Your copy should start at the line with "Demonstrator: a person" and end at the line with "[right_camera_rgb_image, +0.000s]" in the data below. Transcribe only those lines, exactly, pictures excluded.

──────────────────────────────

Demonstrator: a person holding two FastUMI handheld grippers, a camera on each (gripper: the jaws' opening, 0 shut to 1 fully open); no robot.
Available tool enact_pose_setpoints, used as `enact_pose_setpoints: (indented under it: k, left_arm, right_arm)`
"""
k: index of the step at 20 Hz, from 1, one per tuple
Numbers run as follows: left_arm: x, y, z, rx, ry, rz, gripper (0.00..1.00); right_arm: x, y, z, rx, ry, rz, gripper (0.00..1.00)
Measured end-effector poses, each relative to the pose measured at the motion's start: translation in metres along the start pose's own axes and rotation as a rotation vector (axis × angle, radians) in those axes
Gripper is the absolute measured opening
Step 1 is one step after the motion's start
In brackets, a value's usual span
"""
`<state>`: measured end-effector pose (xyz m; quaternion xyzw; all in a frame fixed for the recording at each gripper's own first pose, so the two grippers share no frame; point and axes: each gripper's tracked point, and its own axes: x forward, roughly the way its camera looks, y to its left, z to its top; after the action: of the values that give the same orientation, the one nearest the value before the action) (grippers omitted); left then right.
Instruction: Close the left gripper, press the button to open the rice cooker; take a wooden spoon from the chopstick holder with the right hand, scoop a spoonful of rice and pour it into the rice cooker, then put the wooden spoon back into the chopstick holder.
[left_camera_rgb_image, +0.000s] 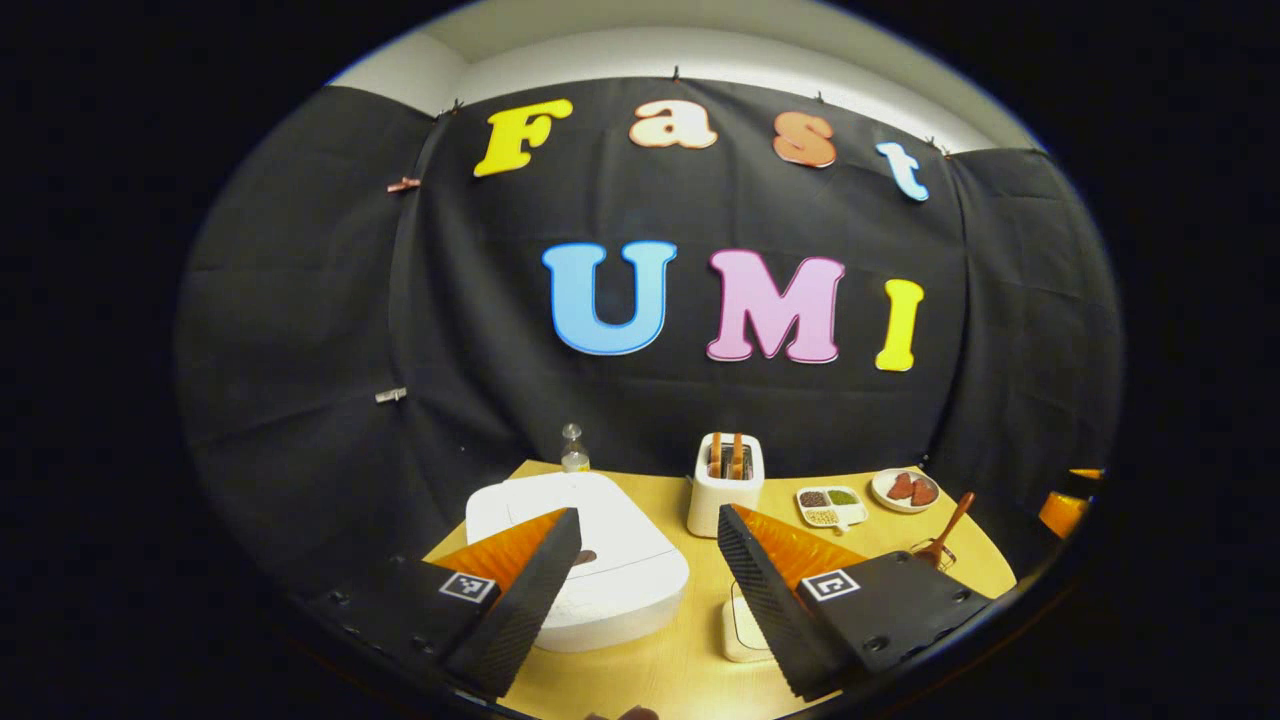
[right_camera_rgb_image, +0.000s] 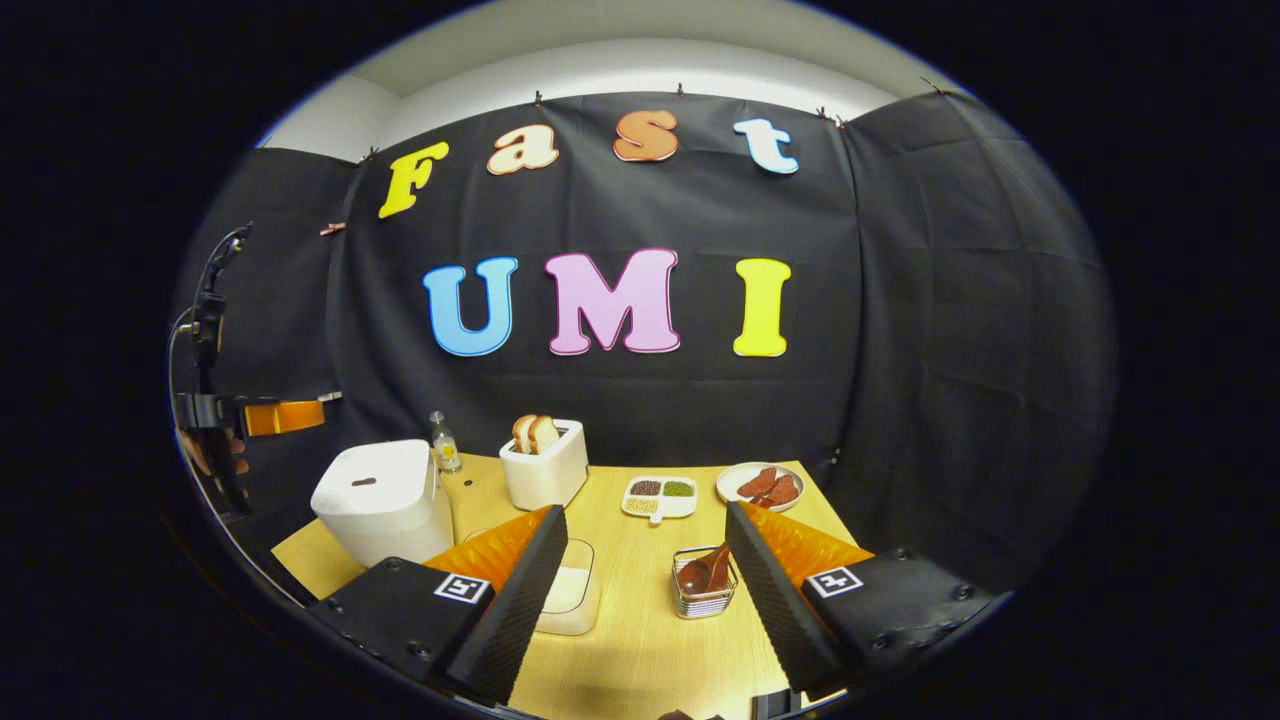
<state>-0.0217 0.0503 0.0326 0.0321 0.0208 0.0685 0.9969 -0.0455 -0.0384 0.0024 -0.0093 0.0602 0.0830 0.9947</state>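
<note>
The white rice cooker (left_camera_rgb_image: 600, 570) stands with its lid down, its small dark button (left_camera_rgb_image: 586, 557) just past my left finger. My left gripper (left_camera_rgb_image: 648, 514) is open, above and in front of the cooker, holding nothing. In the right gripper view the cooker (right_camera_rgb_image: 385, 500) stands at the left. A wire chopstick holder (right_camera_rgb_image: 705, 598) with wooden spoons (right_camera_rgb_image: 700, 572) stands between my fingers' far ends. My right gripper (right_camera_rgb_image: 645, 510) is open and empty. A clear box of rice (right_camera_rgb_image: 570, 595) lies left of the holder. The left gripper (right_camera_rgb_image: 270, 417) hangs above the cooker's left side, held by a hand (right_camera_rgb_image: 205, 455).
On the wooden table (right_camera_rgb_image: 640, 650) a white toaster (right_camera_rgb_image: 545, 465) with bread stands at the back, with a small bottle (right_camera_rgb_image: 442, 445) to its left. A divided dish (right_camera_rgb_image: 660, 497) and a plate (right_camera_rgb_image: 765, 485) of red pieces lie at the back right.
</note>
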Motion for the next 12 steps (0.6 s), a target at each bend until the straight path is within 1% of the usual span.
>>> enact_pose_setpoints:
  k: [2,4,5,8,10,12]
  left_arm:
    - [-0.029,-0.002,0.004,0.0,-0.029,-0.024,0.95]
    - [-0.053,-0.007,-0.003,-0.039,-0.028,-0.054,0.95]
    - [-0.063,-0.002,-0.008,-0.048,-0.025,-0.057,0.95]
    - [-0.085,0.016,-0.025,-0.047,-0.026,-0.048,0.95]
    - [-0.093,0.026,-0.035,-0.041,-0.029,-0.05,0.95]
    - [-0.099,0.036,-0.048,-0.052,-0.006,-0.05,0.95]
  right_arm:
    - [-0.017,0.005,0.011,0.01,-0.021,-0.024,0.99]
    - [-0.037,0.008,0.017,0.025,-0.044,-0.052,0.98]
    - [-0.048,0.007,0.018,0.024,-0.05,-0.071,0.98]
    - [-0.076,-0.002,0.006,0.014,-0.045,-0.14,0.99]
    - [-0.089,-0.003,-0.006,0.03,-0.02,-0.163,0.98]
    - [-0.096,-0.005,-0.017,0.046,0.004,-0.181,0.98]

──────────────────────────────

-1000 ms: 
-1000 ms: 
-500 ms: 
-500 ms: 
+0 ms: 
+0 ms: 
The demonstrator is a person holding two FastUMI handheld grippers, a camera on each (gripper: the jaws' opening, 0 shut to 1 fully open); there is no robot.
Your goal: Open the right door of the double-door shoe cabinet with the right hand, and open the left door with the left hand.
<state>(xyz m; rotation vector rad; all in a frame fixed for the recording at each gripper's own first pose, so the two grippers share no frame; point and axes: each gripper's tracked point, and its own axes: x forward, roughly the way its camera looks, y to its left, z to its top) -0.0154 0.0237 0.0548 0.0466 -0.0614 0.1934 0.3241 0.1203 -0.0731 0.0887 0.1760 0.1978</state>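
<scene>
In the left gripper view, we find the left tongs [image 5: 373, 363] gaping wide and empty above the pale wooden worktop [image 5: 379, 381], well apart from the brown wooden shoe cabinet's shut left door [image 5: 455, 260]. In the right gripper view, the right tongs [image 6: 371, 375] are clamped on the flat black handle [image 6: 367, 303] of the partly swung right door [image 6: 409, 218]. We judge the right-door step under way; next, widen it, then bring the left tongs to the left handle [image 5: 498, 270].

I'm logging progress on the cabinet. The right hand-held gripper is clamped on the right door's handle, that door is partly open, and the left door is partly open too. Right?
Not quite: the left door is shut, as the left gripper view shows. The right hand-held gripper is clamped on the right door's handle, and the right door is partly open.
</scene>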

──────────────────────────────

▶ Solution:
Demonstrator: a person holding two FastUMI handheld grippers, a camera on each (gripper: the jaws' opening, 0 shut to 1 fully open); no robot.
Available tool enact_pose_setpoints, used as `enact_pose_setpoints: (indented under it: k, left_arm, right_arm)`
"""
k: index of the step at 20 Hz, from 1, one per tuple
Numbers run as follows: left_arm: x, y, z, rx, ry, rz, gripper (0.00..1.00); right_arm: x, y, z, rx, ry, rz, gripper (0.00..1.00)
Measured end-effector poses, each relative to the pose measured at the motion's start: translation in metres along the start pose's own axes and rotation as a rotation vector (axis × angle, radians) in those axes
Gripper is the absolute measured opening
Step 1 is one step after the motion's start
In brackets, a value's usual span
"""
`<state>`: measured end-effector pose (xyz m; quaternion xyzw; all in a frame fixed for the recording at each gripper's own first pose, so the two grippers share no frame; point and axes: each gripper's tracked point, and its own axes: x forward, roughly the way its camera looks, y to its left, z to its top; after the action: of the values that give the same orientation, the one nearest the value before the action) (grippers omitted); left then right.
Instruction: Close the left gripper, press the button to open the rice cooker; take a wooden spoon from the chopstick holder with the right hand, scoop a spoonful of rice and pour it into the rice cooker, then put the wooden spoon back into the chopstick holder.
[left_camera_rgb_image, +0.000s] 
[right_camera_rgb_image, +0.000s] 

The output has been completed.